First you need to find links in markdown files. They are always written like [some-title](some-url)
. So you can use a regular expression to extract them:
const markdownLinks = [...postContent.matchAll(/\[.*?\]\((.*?)\)/g)].map((match) => match[1]);
Then we have 3 cases:
- The link starts with
http
: it is an external link, so you will add it to the resource as alink
field. - The link starts with
/media
: it is a media file, so you will add it to the resource as afile
field.
link
fields can be added directly in the creation payload just like you did with the text
field in the previous step:
const links = markdownLinks
.filter((link) => link.startsWith('http'))
.reduce((all, link, index) => {
all[`link-${index}`] = { uri: link };
return all;
}, {});
const resource = {
title: postTitle,
slug: postSlug,
texts: {
text: {
format: 'MARKDOWN',
body: postContent,
},
},
links,
};
At the contrary, file
fields cannot be added directly because they are binaries, so you need to get the resource once created and then use its upload()
method.
As it involves asynchronous operations, you need to install rxjs
:
npm install rxjs
# OR
yarn add rxjs
Then you can write the following code:
const localFiles = markdownLinks.filter((link) => link.startsWith('/medias'));
kb.createResource(resource, true).pipe(
switchMap((data) =>
localFiles.length > 0
? kb.getResource(data.uuid, [], []).pipe(
switchMap((resource) =>
forkJoin(
localFiles.map((file) => {
const filePath = path.join(process.cwd(), 'public', file);
const fileContent = fs.readFileSync(filePath).buffer;
const fileName = file.split('/').pop();
return resource.upload(fileName, fileContent);
}),
),
),
)
: of(true),
),
);
And now, by running the script again, you should see your posts with their links and media files indexed in Nuclia.
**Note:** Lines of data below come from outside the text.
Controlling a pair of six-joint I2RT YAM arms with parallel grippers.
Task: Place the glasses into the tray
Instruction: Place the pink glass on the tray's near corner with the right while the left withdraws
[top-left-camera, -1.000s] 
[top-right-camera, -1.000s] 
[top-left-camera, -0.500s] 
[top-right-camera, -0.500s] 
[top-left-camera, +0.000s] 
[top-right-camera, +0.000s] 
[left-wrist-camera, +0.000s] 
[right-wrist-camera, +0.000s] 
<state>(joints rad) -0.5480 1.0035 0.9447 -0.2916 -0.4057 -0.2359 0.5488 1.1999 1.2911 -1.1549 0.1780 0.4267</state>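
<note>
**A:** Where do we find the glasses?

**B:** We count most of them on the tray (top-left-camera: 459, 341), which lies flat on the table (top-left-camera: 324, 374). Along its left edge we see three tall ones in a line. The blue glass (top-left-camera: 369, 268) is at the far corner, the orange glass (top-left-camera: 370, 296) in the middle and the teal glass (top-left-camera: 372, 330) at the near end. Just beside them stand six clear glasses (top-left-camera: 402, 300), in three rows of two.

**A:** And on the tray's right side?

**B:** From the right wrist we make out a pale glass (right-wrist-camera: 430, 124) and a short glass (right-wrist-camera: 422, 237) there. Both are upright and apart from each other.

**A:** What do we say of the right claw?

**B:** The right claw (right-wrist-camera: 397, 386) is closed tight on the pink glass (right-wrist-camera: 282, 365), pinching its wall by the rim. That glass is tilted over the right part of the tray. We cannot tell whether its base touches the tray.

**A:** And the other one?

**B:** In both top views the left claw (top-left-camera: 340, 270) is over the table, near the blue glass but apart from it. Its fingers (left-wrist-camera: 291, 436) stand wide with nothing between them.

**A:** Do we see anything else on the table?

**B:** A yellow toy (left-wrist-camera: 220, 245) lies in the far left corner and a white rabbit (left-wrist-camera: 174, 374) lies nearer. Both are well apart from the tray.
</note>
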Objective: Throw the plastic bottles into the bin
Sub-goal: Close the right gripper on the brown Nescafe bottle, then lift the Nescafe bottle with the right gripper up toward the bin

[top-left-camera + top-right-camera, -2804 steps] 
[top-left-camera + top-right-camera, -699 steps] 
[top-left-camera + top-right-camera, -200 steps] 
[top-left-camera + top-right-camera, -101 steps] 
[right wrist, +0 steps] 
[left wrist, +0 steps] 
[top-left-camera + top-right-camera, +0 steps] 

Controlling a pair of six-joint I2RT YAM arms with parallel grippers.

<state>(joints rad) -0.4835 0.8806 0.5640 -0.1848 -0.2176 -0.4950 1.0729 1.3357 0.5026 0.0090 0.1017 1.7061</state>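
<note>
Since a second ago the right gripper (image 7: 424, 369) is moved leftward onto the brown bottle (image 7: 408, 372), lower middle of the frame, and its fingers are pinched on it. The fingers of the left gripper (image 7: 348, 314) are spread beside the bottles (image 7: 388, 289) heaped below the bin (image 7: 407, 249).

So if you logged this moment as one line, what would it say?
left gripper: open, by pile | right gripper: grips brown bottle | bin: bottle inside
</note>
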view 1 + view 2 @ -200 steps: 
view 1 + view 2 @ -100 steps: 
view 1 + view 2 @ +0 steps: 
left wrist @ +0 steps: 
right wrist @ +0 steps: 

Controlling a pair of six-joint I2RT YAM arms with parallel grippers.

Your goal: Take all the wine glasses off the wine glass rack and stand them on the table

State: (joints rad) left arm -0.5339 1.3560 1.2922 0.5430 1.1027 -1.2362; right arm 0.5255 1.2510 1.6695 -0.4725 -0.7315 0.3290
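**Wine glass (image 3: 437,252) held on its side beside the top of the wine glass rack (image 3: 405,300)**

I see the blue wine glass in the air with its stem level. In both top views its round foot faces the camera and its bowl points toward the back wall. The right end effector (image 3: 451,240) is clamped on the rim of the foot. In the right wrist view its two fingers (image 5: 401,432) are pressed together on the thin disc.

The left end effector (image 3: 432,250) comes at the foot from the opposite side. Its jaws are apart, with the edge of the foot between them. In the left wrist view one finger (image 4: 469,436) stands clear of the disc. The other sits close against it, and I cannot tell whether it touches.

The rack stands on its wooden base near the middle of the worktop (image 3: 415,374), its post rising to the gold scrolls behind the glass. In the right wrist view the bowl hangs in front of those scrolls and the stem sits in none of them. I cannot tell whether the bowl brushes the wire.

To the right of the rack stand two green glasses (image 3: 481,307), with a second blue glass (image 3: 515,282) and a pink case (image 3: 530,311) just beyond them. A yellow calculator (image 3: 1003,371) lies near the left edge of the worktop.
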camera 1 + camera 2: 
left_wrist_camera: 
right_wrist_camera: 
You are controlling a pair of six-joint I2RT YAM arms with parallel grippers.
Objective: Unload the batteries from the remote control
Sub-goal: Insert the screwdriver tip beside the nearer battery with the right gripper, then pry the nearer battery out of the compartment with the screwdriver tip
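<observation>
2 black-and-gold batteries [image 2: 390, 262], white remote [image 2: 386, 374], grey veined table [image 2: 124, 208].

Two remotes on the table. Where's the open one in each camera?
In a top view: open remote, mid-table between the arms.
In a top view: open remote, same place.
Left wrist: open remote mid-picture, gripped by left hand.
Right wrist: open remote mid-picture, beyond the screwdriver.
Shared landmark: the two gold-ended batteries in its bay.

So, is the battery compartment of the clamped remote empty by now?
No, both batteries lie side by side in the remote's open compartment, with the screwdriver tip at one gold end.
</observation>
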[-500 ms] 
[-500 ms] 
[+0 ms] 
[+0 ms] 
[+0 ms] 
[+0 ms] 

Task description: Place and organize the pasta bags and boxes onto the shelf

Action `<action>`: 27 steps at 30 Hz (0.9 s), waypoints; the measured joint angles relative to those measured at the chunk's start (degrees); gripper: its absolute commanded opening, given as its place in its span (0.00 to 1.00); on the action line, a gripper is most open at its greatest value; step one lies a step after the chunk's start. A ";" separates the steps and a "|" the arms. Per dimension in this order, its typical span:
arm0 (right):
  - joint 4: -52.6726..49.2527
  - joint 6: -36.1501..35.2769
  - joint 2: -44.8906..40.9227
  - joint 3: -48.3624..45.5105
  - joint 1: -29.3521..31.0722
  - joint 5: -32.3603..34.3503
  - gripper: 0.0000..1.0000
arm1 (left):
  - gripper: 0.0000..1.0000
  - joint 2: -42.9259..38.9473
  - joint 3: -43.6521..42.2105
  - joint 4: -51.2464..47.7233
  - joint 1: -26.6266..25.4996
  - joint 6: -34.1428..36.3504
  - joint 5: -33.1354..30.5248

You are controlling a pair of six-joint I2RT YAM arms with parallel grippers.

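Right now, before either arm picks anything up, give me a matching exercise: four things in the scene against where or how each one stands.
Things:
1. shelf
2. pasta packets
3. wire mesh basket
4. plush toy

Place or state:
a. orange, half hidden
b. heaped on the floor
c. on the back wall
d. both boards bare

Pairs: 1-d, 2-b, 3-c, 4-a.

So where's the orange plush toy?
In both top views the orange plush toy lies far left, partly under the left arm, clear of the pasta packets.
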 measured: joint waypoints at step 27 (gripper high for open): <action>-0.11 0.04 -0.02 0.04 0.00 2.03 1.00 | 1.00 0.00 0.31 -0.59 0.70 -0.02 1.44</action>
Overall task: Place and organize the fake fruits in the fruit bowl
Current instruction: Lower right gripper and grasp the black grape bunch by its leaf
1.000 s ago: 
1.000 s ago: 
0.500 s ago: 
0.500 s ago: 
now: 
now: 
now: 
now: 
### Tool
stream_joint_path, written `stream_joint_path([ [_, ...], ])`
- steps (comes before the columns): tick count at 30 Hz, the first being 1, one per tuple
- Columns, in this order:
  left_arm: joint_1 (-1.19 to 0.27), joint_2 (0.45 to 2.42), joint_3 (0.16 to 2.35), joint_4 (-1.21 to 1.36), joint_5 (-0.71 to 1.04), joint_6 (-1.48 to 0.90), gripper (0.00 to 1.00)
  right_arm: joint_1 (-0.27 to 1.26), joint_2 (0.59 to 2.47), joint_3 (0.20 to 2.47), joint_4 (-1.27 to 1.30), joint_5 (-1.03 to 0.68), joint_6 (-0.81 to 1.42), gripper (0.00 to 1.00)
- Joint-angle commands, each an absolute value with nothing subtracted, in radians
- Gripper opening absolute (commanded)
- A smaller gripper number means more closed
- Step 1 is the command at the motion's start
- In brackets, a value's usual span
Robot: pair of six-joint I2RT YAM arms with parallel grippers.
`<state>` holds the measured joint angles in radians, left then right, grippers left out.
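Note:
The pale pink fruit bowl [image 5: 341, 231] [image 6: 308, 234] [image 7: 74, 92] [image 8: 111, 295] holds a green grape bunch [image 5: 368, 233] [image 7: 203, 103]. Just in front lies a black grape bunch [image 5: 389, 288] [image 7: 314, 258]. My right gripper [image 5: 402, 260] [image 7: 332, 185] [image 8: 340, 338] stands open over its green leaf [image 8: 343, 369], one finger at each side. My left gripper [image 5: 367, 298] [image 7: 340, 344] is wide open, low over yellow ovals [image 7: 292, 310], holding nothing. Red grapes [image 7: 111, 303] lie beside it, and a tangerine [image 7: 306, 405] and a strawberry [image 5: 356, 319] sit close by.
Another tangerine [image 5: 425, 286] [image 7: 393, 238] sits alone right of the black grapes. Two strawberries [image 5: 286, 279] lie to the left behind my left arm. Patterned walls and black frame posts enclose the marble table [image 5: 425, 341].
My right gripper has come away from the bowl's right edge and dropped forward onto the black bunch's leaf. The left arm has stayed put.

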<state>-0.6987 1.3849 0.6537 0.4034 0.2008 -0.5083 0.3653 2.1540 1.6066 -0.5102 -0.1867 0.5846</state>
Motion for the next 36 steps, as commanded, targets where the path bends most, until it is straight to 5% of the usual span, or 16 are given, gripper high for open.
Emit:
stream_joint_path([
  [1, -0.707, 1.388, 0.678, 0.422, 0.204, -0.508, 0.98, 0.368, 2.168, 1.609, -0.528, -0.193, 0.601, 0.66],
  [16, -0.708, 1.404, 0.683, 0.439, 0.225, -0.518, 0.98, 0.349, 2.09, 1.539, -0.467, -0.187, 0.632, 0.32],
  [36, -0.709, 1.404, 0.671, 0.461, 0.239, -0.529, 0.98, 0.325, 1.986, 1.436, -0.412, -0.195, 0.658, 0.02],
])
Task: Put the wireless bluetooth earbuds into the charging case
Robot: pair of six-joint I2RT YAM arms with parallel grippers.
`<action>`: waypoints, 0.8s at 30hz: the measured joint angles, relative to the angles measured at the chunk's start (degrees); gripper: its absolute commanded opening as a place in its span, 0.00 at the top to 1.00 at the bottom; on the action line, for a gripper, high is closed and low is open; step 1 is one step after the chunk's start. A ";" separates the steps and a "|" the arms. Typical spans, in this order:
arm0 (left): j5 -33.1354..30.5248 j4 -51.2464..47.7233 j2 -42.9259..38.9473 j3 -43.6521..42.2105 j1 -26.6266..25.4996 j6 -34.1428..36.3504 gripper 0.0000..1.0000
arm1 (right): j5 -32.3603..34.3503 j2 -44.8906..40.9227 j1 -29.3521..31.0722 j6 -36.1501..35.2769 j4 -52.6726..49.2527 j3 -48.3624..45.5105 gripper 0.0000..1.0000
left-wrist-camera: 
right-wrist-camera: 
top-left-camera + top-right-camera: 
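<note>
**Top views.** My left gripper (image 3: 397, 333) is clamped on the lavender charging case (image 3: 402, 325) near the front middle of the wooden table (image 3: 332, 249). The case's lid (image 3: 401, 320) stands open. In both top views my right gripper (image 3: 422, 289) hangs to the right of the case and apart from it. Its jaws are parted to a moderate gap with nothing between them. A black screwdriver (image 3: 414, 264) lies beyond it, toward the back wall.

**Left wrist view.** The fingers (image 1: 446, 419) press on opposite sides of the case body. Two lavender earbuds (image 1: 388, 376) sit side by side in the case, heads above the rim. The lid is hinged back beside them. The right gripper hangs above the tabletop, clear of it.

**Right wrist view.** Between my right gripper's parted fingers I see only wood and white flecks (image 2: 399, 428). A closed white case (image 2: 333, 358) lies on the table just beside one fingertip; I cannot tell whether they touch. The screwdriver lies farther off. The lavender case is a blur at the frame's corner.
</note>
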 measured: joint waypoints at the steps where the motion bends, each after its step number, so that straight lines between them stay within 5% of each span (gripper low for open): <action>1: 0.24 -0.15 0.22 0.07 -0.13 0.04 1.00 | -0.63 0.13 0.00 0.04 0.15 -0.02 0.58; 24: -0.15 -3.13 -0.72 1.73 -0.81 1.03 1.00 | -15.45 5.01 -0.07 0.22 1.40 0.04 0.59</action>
Provide the Nuclia search & RAG feature in your Next.js application
To let your users ask questions about your indexed content, you can use the Nuclia widget.
In the Nuclia Dashboard, go to the "Widgets" section, and create a new widget. You can customize it as you want, and then copy the corresponding HTML snippet directly in your Next.js application. It is a web component, it works independently from the technology you are using.
If you prefer, you can also implement your own search interface in React, using the Nuclia JS SDK to query your knowledge box.